Примерно в час дня вдруг зазвенел звонок. Саврола, подумав о старой няне, побежал вниз и сам открыл дверь. Вошел Тиро, сменивший военный мундир на одежду простого горожанина.
— Я пришел предупредить вас, — произнес он с порога.
— О чем?
— Кто-то сообщил Совету, что вы освободили военнопленных. Они устроили экстренное заседание. Вы думаете, что сможете удержать их?
— Черт возьми! — в сердцах выругался Саврола. — И после небольшой паузы добавил: — Сейчас я пойду и разберусь с ними.
— У железнодорожной ветки, ведущей через границу, имеется запасной путь, — сказал младший офицер. — Президент приказал мне проложить его на случай, если он пожелал бы отправить ее превосходительство прочь из страны. Если вы примете решение закончить эту игру, то можете воспользоваться им для беспрепятственного отъезда. Пока еще он находится под моим контролем.
— Нет, — ответил Саврола. — Это очень благородно с вашей стороны, что вы подумали обо мне. Но я спас этих людей от тирании и сейчас должен спасти их от них самих.
— Вы спасли жизнь моих братьев-офицеров, — сказал юноша, — и теперь вы можете рассчитывать на меня.
Саврола посмотрел на лейтенанта, и тут его осенило.
— Этот запасной путь был проложен, чтобы переправить Люсиль на нейтральную территорию. В таком случае лучше его использовать именно так. Вы проводите ее?
— Она сейчас находится здесь, в этом доме? — спросил Тиро.
— Да, — неохотно подтвердил Саврола.
Тиро засмеялся. Он, казалось, совершенно не был шокирован.
— С каждым днем я начинаю все лучше понимать политику, — произнес он.
— Думаю, вы не совсем справедливы в своем мнении обо мне, — сказал Саврола. — Но вы выполните мою просьбу?
— Конечно, когда я должен отправиться?
— А когда вы можете?
— Я доставлю дорожную карету через полчаса.
— Хорошо, — сказал Саврола. — И знайте, лейтенант, я благодарен вам. Мы очень много пережили вместе за такое короткое время.
Они тепло пожали друг другу руки, и младший офицер удалился, чтобы доставить карету.
Саврола поднялся по лестнице и постучал в дверь комнаты Люсиль. Он сообщил ей о своем плане. Она умоляла его поехать вместе с ней.
— Я действительно хочу этого, если бы я только мог, — сказал он. — Мне уже ненавистна вся эта борьба. Но я должен разобраться с ними. Власть больше не привлекает меня. Я приеду, как только ситуация наладится, и тогда мы поженимся и станем навеки счастливыми.

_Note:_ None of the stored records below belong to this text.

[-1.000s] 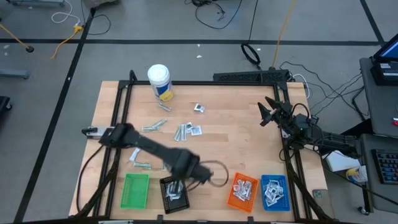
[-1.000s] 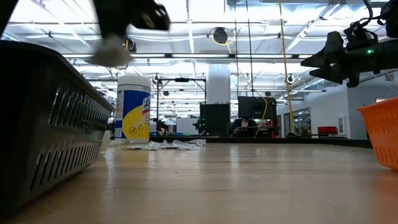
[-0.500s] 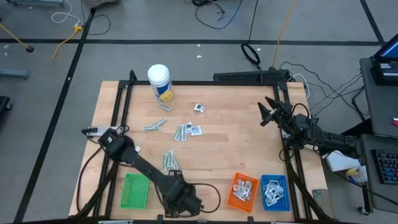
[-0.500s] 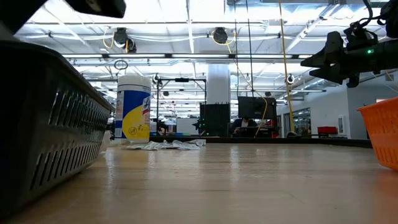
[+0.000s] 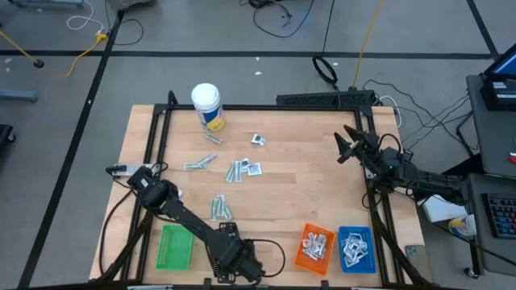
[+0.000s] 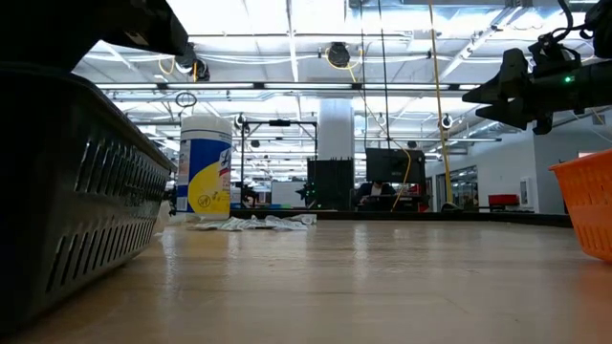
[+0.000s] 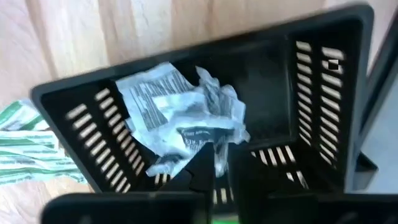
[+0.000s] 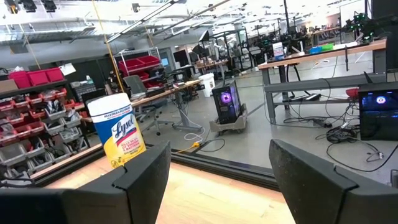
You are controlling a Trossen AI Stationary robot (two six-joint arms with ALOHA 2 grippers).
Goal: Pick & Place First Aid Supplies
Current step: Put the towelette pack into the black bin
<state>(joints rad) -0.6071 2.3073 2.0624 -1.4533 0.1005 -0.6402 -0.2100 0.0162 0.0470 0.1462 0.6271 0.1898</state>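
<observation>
Black tray (image 7: 311, 93) holds crumpled packets (image 7: 180, 118); white bottle (image 5: 206, 105) stands well apart

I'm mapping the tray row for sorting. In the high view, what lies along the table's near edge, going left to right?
Green tray → left claw over the black tray, which it mostly hides → orange tray → blue tray.

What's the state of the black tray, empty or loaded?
Loaded. The left wrist view shows a crumpled pile of packets lying inside the black tray, with part of the tray floor bare beside them.
</observation>
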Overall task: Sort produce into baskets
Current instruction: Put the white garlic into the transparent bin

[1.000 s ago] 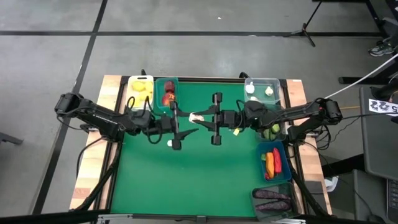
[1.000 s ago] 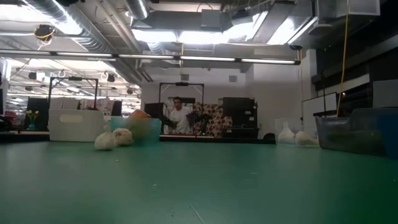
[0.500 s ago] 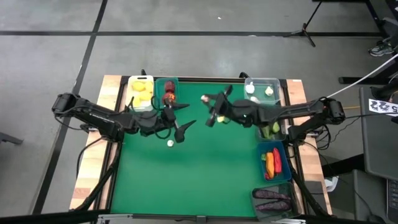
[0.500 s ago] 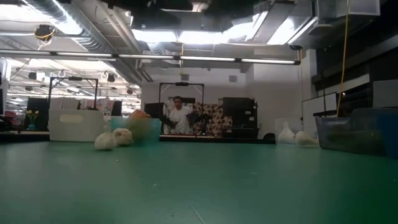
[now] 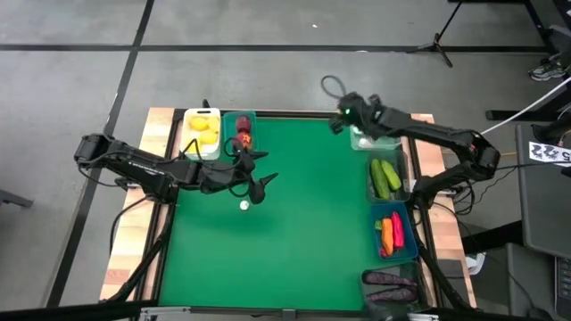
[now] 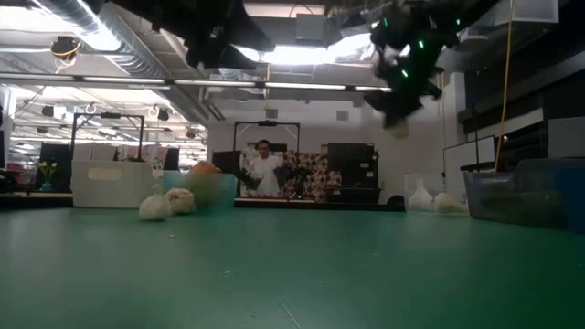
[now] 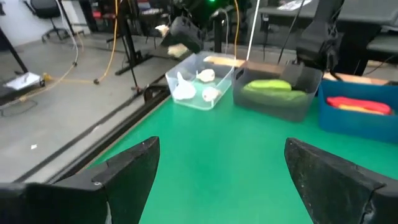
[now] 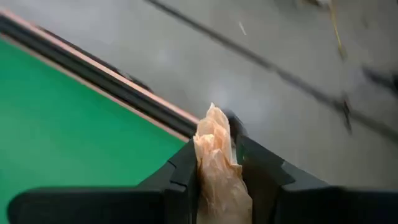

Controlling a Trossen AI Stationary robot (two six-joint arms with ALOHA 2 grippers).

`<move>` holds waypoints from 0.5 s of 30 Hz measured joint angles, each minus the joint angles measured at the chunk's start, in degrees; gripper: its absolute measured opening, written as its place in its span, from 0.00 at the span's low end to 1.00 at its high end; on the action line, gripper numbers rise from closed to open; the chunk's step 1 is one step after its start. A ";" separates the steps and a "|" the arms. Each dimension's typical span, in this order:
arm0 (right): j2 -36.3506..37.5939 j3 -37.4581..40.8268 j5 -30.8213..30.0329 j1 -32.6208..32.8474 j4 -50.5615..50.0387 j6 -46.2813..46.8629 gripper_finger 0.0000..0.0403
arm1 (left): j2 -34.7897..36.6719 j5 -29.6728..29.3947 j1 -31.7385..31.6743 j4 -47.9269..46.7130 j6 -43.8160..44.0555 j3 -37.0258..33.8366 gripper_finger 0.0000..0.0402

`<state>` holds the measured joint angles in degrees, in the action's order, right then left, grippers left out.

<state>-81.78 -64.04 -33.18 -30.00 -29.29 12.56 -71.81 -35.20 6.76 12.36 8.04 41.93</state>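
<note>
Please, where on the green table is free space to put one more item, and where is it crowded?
The green mat is bare across its middle and near half, between the left gripper and the baskets along the right edge. One garlic bulb lies loose below that gripper. Crowded: the far-left corner by the teal basket, and the right edge.

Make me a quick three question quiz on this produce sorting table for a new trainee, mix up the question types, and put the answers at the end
1. True or false: the left gripper is shut on a lemon.
2. Multiple choice: what does the right gripper hold? A) a carrot B) a garlic bulb C) an eggplant
3. Fill in: the cucumbers lie in the dark grey bin, between the clear bin of garlic and the ____ bin of carrots and chilies.

Key:
1. False. It is open over the green mat, near a loose garlic bulb.
2. B, held near the clear bin.
3. Blue.
</note>
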 joint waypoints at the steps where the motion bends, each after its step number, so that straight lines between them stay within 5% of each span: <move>1: 0.00 0.43 0.61 -2.43 -1.89 1.48 0.23 | 0.00 -0.02 0.02 -0.87 0.73 0.00 0.85; 10: -0.02 8.27 13.30 -16.07 -4.91 6.73 0.23 | 0.02 0.00 0.04 -3.54 4.01 0.00 0.85; 15: -0.02 10.13 20.24 -17.75 -4.89 4.46 0.37 | 0.02 1.51 0.27 -6.14 4.17 0.00 0.85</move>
<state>-81.80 -53.91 -12.94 -47.75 -34.18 17.02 -71.79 -33.69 7.03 6.22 12.21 41.93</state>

Но ни его шутливая болтовня, ни доводы не имели значения. Она порывисто обняла его и умоляла не покидать ее. Это было тяжкое испытание. Наконец с щемящей болью он оторвался от нее, надел шляпу и китель и отправился в мэрию.
Она находилась на расстоянии трех четвертей мили. Преодолев половину пути, он встретил патруль, возглавляемый офицером из армии повстанцев. Те велели ему остановиться. Саврола надвинул шляпу на глаза, в этот момент не желая, чтобы его узнали. Офицер выступил вперед. Это был тот самый раненый человек, которому Саврола поручил сопровождать военнопленных после сдачи дворца.